#### [About this task]
Would you return the data exactly as given, except for its pictures?

=== Begin Enclosure ===

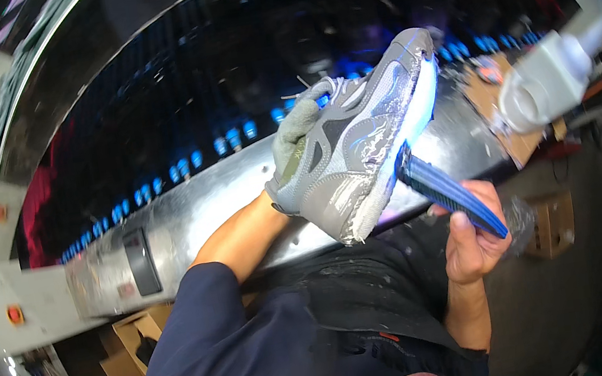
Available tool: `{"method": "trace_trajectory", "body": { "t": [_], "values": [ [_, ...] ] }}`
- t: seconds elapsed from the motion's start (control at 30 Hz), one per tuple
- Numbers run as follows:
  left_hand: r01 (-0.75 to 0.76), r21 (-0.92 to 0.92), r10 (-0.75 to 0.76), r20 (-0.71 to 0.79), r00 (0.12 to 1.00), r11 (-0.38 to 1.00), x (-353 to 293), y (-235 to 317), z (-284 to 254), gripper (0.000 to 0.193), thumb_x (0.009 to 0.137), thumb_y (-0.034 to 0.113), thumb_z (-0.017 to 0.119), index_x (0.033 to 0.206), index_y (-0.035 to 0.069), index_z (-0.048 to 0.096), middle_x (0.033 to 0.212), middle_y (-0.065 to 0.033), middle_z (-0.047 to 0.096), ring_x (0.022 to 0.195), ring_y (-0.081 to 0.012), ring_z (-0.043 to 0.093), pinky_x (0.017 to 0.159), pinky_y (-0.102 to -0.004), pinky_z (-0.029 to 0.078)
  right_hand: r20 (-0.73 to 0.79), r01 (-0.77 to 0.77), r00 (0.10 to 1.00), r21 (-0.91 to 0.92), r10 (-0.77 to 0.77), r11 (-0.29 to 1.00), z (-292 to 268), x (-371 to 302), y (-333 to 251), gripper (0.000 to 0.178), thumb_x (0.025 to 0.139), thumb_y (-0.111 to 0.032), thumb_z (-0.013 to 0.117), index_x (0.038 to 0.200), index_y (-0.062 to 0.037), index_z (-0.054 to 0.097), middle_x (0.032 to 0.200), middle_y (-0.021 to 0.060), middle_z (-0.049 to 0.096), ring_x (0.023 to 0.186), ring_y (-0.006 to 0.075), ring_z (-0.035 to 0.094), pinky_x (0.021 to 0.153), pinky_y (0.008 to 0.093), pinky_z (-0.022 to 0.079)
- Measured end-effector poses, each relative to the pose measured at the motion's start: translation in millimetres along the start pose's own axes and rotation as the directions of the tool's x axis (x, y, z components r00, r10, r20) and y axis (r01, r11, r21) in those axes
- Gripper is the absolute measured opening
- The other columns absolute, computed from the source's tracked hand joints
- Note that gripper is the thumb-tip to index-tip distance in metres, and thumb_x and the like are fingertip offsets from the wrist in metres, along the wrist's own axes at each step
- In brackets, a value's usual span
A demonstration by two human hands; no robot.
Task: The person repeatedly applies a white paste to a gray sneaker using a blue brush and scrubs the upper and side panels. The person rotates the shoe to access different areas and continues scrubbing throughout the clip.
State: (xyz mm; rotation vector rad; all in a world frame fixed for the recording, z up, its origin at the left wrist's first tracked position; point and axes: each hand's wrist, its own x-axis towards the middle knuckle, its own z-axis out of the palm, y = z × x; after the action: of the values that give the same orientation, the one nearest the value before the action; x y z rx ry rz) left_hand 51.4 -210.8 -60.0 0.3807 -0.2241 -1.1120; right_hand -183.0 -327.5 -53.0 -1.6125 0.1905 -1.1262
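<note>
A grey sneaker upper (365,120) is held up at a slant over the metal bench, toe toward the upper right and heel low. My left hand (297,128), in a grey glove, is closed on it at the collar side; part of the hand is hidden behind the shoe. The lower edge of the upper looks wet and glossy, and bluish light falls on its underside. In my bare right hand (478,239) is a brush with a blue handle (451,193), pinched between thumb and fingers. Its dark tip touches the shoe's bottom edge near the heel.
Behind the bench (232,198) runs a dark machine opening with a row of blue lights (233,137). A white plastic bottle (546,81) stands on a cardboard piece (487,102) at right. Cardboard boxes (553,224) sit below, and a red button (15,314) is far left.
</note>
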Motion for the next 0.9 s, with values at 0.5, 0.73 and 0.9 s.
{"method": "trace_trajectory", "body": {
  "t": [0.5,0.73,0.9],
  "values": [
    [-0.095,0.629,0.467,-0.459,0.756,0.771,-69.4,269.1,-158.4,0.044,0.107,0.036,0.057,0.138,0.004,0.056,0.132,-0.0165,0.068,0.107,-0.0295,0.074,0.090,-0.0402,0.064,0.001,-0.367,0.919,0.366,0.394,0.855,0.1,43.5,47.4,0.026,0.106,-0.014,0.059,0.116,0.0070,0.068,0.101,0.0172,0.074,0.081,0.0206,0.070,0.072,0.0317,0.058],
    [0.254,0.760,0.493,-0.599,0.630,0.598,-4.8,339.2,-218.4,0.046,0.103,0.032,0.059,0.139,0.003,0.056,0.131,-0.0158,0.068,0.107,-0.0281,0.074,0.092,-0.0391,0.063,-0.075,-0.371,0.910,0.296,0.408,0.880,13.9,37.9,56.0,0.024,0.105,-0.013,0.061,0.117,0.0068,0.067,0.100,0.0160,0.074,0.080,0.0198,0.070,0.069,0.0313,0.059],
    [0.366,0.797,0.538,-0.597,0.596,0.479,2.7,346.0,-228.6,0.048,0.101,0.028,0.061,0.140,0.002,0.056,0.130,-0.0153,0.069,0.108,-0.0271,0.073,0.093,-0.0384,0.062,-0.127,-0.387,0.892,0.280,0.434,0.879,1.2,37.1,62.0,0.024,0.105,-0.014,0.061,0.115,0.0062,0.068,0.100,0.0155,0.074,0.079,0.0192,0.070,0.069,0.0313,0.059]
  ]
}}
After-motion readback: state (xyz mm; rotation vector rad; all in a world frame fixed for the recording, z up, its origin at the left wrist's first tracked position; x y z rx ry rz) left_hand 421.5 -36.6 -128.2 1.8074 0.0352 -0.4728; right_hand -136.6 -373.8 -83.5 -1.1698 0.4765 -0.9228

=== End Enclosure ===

#### [Finished task]
Available tool: `{"method": "trace_trajectory", "body": { "t": [_], "values": [ [_, ...] ] }}`
- t: seconds elapsed from the motion's start (control at 30 Hz), one per tuple
- Numbers run as follows:
  left_hand: r01 (-0.75 to 0.76), r21 (-0.92 to 0.92), r10 (-0.75 to 0.76), r20 (-0.71 to 0.79), r00 (0.12 to 1.00), r11 (-0.38 to 1.00), x (-353 to 293), y (-235 to 317), z (-284 to 254), gripper (0.000 to 0.193), thumb_x (0.009 to 0.137), thumb_y (-0.034 to 0.113), thumb_z (-0.017 to 0.119), index_x (0.033 to 0.206), index_y (-0.035 to 0.069), index_z (-0.048 to 0.096), middle_x (0.033 to 0.212), middle_y (-0.065 to 0.033), middle_z (-0.047 to 0.096), ring_x (0.022 to 0.195), ring_y (-0.081 to 0.012), ring_z (-0.043 to 0.093), pinky_x (0.017 to 0.159), pinky_y (-0.102 to -0.004), pinky_z (-0.029 to 0.078)
  right_hand: r20 (-0.73 to 0.79), r01 (-0.77 to 0.77), r00 (0.10 to 1.00), r21 (-0.91 to 0.92), r10 (-0.77 to 0.77), r11 (-0.29 to 1.00), z (-292 to 268), x (-371 to 302), y (-333 to 251), gripper (0.000 to 0.178), thumb_x (0.025 to 0.139), thumb_y (-0.111 to 0.032), thumb_z (-0.013 to 0.117), index_x (0.038 to 0.200), index_y (-0.062 to 0.037), index_z (-0.054 to 0.097), middle_x (0.032 to 0.200), middle_y (-0.021 to 0.060), middle_z (-0.049 to 0.096), ring_x (0.023 to 0.186), ring_y (-0.006 to 0.075), ring_z (-0.035 to 0.094), pinky_x (0.021 to 0.153), pinky_y (0.008 to 0.093), pinky_z (-0.022 to 0.079)
- Measured end-effector poses, each relative to the pose measured at the motion's start: translation in millimetres along the start pose's own axes and rotation as the directions of the tool's x axis (x, y, z components r00, r10, r20) and y axis (r01, r11, r21) in those axes
- Gripper is the absolute measured opening
- The other columns absolute, computed from the source's tracked hand joints
- Note that gripper is the thumb-tip to index-tip distance in metres, and thumb_x and the like are fingertip offsets from the wrist in metres, along the wrist's own axes at each step
- In brackets, a value's usual span
A demonstration by two human hands; no robot.
Task: The person repeatedly applies a white paste to a gray sneaker using a blue brush and scrubs the upper and side panels. The person rotates the shoe to access different areas and continues scrubbing throughout the clip.
State: (xyz mm; rotation vector rad; all in a world frame fixed for the recording, z up, its origin at the left wrist's first tracked position; point and axes: each hand's wrist, its own x-axis towards the middle knuckle, its own z-axis out of the palm, y = z × x; after the action: of the values that give the same orientation, the one nearest the value before the action; x y z rx ry rz) left_hand 51.4 -210.8 -60.0 0.3807 -0.2241 -1.1120; right_hand -183.0 -327.5 -53.0 -1.6125 0.1905 -1.1262
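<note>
A grey sneaker upper (365,120) is held up at a slant over the metal bench, toe toward the upper right and heel low. My left hand (297,128), in a grey glove, is closed on it at the collar side; part of the hand is hidden behind the shoe. The lower edge of the upper looks wet and glossy, and bluish light falls on its underside. In my bare right hand (478,239) is a brush with a blue handle (451,193), pinched between thumb and fingers. Its dark tip touches the shoe's bottom edge near the heel.
Behind the bench (232,198) runs a dark machine opening with a row of blue lights (233,137). A white plastic bottle (546,81) stands on a cardboard piece (487,102) at right. Cardboard boxes (553,224) sit below, and a red button (15,314) is far left.
</note>
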Motion for the next 0.9 s, with values at 0.5, 0.73 and 0.9 s.
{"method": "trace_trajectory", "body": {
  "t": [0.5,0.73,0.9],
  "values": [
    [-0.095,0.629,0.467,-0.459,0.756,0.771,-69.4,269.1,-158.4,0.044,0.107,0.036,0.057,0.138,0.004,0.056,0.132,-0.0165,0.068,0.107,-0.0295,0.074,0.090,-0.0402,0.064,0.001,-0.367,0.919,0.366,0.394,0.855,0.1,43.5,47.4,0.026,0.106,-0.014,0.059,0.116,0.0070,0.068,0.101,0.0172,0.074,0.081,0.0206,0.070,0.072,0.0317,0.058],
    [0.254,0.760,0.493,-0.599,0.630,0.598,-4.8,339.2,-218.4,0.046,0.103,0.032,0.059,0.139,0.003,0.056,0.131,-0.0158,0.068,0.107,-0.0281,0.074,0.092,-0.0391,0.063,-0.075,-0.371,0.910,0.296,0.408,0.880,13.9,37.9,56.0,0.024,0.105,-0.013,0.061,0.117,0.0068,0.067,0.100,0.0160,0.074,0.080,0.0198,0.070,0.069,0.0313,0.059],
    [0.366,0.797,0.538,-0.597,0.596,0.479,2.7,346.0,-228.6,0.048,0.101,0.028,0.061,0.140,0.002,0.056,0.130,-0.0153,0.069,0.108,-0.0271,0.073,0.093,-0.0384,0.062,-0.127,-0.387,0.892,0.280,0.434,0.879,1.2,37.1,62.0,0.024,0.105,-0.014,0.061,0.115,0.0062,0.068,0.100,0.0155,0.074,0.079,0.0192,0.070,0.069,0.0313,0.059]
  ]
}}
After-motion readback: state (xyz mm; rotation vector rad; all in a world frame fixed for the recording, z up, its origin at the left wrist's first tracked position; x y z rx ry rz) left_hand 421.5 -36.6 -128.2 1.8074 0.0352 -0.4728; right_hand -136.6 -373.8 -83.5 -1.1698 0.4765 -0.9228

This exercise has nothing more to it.